The problem →
One figure is the whole answer: the number of lines below that contain the word "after".
───── Extracted entries ─────
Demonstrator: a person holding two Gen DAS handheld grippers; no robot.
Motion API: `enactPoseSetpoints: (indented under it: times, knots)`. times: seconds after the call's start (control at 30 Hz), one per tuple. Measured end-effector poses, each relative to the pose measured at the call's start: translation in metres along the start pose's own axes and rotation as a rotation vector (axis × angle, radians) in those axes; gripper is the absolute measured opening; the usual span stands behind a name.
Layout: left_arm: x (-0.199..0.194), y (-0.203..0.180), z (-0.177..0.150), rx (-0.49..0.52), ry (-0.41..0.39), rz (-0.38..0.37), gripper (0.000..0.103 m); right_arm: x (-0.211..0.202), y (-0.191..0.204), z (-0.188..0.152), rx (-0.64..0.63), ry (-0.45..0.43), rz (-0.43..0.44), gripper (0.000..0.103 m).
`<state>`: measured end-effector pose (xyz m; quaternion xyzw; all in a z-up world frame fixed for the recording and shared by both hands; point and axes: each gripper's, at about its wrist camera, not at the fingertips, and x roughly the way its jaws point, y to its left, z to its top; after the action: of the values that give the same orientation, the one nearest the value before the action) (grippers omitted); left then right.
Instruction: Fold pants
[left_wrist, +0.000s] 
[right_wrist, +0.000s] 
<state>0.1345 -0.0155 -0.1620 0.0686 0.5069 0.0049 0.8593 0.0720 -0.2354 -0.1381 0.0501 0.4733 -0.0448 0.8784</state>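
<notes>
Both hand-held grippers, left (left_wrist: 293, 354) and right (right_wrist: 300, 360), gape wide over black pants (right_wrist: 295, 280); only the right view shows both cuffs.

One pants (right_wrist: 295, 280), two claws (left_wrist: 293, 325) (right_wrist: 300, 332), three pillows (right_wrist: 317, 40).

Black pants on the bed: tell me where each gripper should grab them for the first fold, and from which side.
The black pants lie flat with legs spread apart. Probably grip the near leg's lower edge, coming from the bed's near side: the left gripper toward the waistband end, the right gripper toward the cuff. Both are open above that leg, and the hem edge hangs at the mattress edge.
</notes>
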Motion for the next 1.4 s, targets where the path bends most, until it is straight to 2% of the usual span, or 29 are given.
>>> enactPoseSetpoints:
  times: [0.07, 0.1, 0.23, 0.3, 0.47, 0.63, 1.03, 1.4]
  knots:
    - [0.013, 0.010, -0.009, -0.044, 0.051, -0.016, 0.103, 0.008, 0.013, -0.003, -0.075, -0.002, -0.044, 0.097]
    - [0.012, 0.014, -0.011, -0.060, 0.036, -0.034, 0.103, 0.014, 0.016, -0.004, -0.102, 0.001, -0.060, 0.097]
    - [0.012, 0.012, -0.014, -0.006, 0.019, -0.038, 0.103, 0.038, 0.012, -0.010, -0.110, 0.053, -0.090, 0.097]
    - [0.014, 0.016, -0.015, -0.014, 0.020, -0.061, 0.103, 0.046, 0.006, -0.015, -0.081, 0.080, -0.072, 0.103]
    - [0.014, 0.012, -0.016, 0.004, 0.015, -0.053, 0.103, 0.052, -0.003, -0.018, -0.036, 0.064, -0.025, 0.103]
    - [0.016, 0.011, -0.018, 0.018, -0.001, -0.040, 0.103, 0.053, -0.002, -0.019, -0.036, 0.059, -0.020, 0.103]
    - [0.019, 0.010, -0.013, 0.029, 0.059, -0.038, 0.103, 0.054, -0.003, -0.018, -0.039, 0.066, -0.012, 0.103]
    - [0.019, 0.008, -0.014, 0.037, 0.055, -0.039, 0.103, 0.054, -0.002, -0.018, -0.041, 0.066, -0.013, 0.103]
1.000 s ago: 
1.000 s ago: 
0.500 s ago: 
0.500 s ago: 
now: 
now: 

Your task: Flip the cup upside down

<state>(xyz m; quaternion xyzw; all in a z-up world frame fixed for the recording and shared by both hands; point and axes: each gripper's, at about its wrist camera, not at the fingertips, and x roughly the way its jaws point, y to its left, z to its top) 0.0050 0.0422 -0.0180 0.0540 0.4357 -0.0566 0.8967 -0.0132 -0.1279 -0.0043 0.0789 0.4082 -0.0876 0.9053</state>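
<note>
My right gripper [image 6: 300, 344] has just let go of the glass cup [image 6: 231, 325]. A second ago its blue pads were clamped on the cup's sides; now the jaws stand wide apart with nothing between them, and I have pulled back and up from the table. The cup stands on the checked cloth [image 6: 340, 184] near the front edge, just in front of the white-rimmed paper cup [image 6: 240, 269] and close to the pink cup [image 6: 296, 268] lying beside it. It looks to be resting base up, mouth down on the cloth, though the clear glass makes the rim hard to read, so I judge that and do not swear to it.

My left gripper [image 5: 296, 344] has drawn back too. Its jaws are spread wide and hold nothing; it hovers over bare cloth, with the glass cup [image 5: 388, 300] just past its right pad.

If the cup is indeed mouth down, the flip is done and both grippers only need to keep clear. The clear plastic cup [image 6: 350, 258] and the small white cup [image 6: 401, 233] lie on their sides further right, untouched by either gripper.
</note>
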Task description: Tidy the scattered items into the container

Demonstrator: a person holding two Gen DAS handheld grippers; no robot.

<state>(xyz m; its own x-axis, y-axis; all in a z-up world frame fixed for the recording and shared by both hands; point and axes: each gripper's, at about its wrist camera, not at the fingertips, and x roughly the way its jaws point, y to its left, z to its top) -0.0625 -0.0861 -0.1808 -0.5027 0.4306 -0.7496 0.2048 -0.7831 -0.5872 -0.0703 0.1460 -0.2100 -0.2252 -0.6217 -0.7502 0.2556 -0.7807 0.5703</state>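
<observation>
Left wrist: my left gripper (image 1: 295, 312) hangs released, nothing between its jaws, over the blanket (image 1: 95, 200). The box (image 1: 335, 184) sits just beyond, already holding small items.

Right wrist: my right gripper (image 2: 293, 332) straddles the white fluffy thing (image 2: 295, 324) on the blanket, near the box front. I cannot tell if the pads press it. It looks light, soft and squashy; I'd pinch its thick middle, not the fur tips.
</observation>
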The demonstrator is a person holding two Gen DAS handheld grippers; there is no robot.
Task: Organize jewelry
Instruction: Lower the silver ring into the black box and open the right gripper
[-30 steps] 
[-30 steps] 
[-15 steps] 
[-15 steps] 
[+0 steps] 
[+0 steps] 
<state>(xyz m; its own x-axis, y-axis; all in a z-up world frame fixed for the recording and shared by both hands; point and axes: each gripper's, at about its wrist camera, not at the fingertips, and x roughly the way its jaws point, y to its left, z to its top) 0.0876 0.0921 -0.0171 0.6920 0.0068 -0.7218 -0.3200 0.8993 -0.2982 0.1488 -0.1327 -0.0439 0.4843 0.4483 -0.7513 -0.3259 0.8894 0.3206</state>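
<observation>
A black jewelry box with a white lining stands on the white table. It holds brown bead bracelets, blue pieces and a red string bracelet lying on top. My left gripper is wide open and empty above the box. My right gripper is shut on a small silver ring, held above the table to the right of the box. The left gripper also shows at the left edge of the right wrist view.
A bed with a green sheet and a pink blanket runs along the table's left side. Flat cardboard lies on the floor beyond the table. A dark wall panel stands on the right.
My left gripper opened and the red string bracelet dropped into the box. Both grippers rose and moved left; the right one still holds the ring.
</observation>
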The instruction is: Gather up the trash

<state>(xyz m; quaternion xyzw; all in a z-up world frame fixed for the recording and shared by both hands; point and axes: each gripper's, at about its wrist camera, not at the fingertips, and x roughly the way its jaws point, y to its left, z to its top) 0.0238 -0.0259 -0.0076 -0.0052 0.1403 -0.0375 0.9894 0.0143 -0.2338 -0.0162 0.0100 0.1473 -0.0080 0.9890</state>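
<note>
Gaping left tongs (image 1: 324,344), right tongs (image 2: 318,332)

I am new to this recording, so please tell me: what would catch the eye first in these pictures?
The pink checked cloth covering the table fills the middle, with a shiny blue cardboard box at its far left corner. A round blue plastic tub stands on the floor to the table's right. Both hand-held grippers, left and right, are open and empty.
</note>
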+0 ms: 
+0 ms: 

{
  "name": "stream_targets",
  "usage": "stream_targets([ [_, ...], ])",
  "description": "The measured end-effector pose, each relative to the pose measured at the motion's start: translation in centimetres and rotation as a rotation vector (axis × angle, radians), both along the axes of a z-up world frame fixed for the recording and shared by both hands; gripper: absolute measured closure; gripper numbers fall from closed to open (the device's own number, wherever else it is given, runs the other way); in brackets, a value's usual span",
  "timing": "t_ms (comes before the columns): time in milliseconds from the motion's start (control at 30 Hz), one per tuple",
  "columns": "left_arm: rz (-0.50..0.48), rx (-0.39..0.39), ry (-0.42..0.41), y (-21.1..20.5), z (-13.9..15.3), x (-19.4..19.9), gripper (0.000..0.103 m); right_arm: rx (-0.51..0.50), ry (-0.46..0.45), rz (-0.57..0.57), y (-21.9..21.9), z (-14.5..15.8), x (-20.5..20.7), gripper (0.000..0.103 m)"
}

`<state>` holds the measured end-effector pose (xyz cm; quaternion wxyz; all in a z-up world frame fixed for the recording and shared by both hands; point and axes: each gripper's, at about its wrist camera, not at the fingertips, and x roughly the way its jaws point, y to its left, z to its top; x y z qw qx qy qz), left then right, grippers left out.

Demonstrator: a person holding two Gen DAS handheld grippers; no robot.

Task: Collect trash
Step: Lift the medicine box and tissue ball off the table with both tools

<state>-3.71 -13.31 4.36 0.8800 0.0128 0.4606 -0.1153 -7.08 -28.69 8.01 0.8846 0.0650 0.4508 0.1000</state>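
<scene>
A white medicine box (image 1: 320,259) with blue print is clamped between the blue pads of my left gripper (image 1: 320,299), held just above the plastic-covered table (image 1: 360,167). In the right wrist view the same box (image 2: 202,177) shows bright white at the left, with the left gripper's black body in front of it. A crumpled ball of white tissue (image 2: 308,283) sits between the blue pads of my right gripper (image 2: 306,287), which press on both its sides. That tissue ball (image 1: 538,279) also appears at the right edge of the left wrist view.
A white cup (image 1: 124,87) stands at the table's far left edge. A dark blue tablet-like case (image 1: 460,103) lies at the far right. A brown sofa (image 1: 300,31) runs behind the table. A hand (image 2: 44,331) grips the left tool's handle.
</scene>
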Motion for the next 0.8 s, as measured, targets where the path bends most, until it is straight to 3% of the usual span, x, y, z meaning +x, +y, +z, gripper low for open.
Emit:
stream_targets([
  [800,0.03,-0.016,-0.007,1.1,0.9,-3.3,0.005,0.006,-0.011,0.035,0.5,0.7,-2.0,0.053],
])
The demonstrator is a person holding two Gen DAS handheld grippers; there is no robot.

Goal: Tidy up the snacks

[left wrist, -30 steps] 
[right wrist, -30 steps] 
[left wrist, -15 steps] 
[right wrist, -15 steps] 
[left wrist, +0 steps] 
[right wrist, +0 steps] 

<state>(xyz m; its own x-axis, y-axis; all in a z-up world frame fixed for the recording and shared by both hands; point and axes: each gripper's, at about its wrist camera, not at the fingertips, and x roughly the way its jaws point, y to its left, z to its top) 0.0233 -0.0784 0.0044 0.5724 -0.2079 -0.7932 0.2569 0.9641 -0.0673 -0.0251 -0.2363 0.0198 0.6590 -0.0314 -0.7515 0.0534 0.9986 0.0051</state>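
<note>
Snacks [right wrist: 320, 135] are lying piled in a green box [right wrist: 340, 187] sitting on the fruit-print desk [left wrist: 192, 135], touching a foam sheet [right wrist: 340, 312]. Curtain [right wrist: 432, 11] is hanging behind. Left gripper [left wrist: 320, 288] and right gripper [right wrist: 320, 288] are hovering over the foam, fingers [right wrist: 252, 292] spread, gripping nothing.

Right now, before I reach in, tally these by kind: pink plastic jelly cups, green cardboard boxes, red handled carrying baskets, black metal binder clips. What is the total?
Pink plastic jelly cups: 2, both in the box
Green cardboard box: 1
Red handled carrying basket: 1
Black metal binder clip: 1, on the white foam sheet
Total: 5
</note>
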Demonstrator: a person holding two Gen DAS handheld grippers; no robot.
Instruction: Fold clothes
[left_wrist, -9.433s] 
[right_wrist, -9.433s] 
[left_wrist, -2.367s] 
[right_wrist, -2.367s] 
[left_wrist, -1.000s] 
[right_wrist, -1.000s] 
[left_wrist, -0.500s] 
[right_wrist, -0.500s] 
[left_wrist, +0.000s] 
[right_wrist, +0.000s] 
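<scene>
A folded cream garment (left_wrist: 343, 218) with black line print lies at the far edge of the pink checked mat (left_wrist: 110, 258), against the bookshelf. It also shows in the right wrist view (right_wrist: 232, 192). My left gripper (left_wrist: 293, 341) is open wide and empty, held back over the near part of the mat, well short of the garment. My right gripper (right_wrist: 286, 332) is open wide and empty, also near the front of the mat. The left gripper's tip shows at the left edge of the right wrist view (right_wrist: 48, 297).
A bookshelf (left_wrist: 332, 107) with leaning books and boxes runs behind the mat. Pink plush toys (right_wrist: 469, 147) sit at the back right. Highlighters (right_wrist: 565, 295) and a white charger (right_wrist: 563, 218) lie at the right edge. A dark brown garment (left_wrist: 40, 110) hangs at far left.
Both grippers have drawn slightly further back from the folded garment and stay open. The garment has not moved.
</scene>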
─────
Task solution →
2